Problem description: Copy every record below exactly as it appears.

Supplied material:
<<<<

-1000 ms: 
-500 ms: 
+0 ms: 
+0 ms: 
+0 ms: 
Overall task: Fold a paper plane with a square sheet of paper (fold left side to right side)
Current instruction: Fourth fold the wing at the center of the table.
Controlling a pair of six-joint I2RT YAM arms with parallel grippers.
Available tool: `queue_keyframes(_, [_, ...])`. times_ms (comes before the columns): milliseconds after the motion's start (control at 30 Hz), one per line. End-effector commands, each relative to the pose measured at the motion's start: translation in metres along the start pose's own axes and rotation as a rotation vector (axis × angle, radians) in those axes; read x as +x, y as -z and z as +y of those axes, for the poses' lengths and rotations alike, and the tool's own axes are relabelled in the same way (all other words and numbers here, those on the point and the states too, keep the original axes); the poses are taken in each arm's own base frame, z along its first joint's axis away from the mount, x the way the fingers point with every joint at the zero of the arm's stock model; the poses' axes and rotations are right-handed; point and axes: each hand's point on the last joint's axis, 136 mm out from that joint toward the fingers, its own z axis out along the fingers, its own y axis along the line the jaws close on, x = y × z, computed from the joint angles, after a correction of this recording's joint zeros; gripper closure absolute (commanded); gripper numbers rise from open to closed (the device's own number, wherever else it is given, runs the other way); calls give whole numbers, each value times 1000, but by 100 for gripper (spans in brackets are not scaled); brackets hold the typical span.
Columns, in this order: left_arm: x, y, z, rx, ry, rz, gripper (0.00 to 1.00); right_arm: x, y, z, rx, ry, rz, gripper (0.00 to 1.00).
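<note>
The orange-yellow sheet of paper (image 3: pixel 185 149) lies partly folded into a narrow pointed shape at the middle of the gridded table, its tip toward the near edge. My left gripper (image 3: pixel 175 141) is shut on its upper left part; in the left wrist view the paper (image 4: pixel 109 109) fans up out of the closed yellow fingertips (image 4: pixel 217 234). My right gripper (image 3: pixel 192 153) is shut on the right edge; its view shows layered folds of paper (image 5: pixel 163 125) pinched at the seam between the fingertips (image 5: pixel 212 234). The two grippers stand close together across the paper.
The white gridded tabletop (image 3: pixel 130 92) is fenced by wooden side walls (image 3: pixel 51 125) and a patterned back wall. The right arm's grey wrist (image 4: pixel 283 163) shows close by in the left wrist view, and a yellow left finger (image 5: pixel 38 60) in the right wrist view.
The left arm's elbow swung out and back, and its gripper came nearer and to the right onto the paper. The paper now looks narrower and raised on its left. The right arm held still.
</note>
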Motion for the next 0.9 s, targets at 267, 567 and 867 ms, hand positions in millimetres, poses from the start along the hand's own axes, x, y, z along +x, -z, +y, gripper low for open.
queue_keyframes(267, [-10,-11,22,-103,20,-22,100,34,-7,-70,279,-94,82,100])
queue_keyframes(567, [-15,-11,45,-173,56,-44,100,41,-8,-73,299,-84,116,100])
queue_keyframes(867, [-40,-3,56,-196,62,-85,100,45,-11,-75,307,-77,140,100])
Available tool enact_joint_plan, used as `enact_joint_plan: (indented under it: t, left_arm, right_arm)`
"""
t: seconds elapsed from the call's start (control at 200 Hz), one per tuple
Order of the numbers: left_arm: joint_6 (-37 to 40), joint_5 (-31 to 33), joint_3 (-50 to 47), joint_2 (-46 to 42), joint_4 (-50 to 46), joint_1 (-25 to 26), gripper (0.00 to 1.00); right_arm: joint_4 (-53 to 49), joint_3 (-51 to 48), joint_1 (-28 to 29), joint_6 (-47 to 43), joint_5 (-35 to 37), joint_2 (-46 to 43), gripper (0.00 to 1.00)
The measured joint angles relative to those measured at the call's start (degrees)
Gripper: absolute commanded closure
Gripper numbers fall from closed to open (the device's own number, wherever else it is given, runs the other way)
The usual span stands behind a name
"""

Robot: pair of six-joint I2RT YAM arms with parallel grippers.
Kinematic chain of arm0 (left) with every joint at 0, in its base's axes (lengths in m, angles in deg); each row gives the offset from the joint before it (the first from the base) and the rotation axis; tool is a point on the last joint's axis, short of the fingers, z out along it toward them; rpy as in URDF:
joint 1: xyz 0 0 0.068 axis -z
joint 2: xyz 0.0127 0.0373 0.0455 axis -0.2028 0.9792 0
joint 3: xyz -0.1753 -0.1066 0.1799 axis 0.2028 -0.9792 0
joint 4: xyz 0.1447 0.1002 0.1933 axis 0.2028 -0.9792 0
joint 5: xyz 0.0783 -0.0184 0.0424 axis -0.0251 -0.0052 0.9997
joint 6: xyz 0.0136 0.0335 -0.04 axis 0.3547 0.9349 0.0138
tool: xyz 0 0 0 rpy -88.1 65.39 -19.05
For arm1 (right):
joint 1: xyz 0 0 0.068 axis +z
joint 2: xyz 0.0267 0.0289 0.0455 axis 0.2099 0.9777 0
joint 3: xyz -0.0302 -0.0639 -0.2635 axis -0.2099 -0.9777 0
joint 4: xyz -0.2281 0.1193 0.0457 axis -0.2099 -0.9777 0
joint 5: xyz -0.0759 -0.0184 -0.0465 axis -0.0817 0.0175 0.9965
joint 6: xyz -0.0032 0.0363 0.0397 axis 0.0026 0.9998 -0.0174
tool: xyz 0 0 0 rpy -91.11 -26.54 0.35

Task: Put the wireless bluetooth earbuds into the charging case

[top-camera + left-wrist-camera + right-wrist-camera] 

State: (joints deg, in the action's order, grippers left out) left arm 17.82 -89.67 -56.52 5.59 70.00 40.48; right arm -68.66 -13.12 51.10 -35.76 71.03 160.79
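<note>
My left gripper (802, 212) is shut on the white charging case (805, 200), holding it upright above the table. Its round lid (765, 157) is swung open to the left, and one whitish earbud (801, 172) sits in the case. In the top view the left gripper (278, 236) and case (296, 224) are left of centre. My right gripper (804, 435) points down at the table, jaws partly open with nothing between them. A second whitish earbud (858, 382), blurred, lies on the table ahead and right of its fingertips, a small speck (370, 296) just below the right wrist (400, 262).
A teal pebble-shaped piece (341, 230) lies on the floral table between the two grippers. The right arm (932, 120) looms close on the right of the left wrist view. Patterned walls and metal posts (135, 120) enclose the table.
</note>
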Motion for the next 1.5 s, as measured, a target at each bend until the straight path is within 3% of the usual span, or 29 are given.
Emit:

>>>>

Solution to this task:
-1000 ms: 
-500 ms: 
+0 ms: 
+0 ms: 
+0 ms: 
Overall task: Fold a paper plane with a square sheet of paper (fold left side to right side)
Current instruction: Fourth fold the wing at the center of the table.
Controlling a pair of six-joint I2RT YAM arms with parallel grippers.
Available tool: `queue_keyframes(_, [_, ...])`. times_ms (comes before the columns): milliseconds after the motion's start (control at 30 Hz), one per line. End-effector commands, each relative to the pose measured at the motion's start: translation in metres along the start pose's own axes and rotation as a rotation vector (axis × angle, radians) in those axes; read x as +x, y as -z and z as +y of those axes, for the poses' lengths and rotations alike, and the tool's own axes are relabelled in the same way (all other words and numbers here, those on the point and the states too, keep the original axes); the poses are taken in each arm's own base frame, z along its first joint's axis away from the mount, x the way the fingers point with every joint at the zero of the arm's stock model; the poses' axes and rotations are right-handed; point and axes: each hand's point on the last joint's axis, 136 mm out from that joint toward the fingers, its own z axis out along the fingers, its own y axis along the line the jaws close on, x = y × z, computed from the joint angles, after a correction of this recording's joint zeros; gripper closure absolute (commanded); gripper numbers rise from open to closed (the device's own number, wherever else it is given, runs the other way); calls give whole numbers, each value times 1000, but by 100 for gripper (spans in brackets are not scaled); brackets hold the typical span.
Columns, in this order: left_arm: x, y, z, rx, ry, rz, gripper (0.00 to 1.00); right_arm: x, y, z, rx, ry, rz, gripper (0.00 to 1.00).
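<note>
The orange-yellow sheet of paper (image 3: pixel 185 149) lies partly folded into a narrow pointed shape at the middle of the gridded table, its tip toward the near edge. My left gripper (image 3: pixel 175 141) is shut on its upper left part; in the left wrist view the paper (image 4: pixel 109 109) fans up out of the closed yellow fingertips (image 4: pixel 217 234). My right gripper (image 3: pixel 192 153) is shut on the right edge; its view shows layered folds of paper (image 5: pixel 163 125) pinched at the seam between the fingertips (image 5: pixel 212 234). The two grippers stand close together across the paper.
The white gridded tabletop (image 3: pixel 130 92) is fenced by wooden side walls (image 3: pixel 51 125) and a patterned back wall. The right arm's grey wrist (image 4: pixel 283 163) shows close by in the left wrist view, and a yellow left finger (image 5: pixel 38 60) in the right wrist view.
The left arm's elbow swung out and back, and its gripper came nearer and to the right onto the paper. The paper now looks narrower and raised on its left. The right arm held still.
</note>
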Motion for the next 0.9 s, targets at 267, 567 and 867 ms, hand positions in millimetres, poses from the start along the hand's own axes, x, y, z along +x, -z, +y, gripper low for open.
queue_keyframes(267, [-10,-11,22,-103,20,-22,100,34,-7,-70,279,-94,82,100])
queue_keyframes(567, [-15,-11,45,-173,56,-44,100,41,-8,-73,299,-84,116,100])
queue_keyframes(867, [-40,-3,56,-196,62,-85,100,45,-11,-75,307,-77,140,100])
Available tool enact_joint_plan, used as `enact_joint_plan: (indented under it: t, left_arm, right_arm)`
"""
t: seconds elapsed from the call's start (control at 200 Hz), one per tuple
Order of the numbers: left_arm: joint_6 (-37 to 40), joint_5 (-31 to 33), joint_3 (-50 to 47), joint_2 (-46 to 42), joint_4 (-50 to 46), joint_1 (-25 to 26), gripper (0.00 to 1.00); right_arm: joint_4 (-53 to 49), joint_3 (-51 to 48), joint_1 (-28 to 29), joint_6 (-47 to 43), joint_5 (-35 to 37), joint_2 (-46 to 43), gripper (0.00 to 1.00)
The measured joint angles relative to those measured at the call's start (degrees)
Gripper: absolute commanded closure
Gripper numbers fall from closed to open (the device's own number, wherever else it is given, runs the other way)
The usual span stands behind a name
"""

Robot: pair of six-joint I2RT YAM arms with parallel grippers.
Kinematic chain of arm0 (left) with every joint at 0, in its base's axes (lengths in m, angles in deg); each row gives the offset from the joint before it (the first from the base) and the rotation axis; tool is a point on the last joint's axis, short of the fingers, z out along it toward them; rpy as in URDF:
joint 1: xyz 0 0 0.068 axis -z
joint 2: xyz 0.0127 0.0373 0.0455 axis -0.2028 0.9792 0
joint 3: xyz -0.1753 -0.1066 0.1799 axis 0.2028 -0.9792 0
joint 4: xyz 0.1447 0.1002 0.1933 axis 0.2028 -0.9792 0
joint 5: xyz 0.0783 -0.0184 0.0424 axis -0.0251 -0.0052 0.9997
joint 6: xyz 0.0136 0.0335 -0.04 axis 0.3547 0.9349 0.0138
tool: xyz 0 0 0 rpy -88.1 65.39 -19.05
For arm1 (right):
joint 1: xyz 0 0 0.068 axis +z
joint 2: xyz 0.0267 0.0289 0.0455 axis 0.2099 0.9777 0
joint 3: xyz -0.0302 -0.0639 -0.2635 axis -0.2099 -0.9777 0
joint 4: xyz -0.2281 0.1193 0.0457 axis -0.2099 -0.9777 0
joint 5: xyz -0.0759 -0.0184 -0.0465 axis -0.0817 0.0175 0.9965
joint 6: xyz -0.0032 0.0363 0.0397 axis 0.0026 0.9998 -0.0174
tool: xyz 0 0 0 rpy -91.11 -26.54 0.35

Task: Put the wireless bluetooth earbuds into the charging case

[top-camera + left-wrist-camera + right-wrist-camera] 

State: (joints deg, in the action's order, grippers left out) left arm 17.82 -89.67 -56.52 5.59 70.00 40.48; right arm -68.66 -13.12 51.10 -35.76 71.03 160.79
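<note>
My left gripper (802, 212) is shut on the white charging case (805, 200), holding it upright above the table. Its round lid (765, 157) is swung open to the left, and one whitish earbud (801, 172) sits in the case. In the top view the left gripper (278, 236) and case (296, 224) are left of centre. My right gripper (804, 435) points down at the table, jaws partly open with nothing between them. A second whitish earbud (858, 382), blurred, lies on the table ahead and right of its fingertips, a small speck (370, 296) just below the right wrist (400, 262).
A teal pebble-shaped piece (341, 230) lies on the floral table between the two grippers. The right arm (932, 120) looms close on the right of the left wrist view. Patterned walls and metal posts (135, 120) enclose the table.
</note>
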Motion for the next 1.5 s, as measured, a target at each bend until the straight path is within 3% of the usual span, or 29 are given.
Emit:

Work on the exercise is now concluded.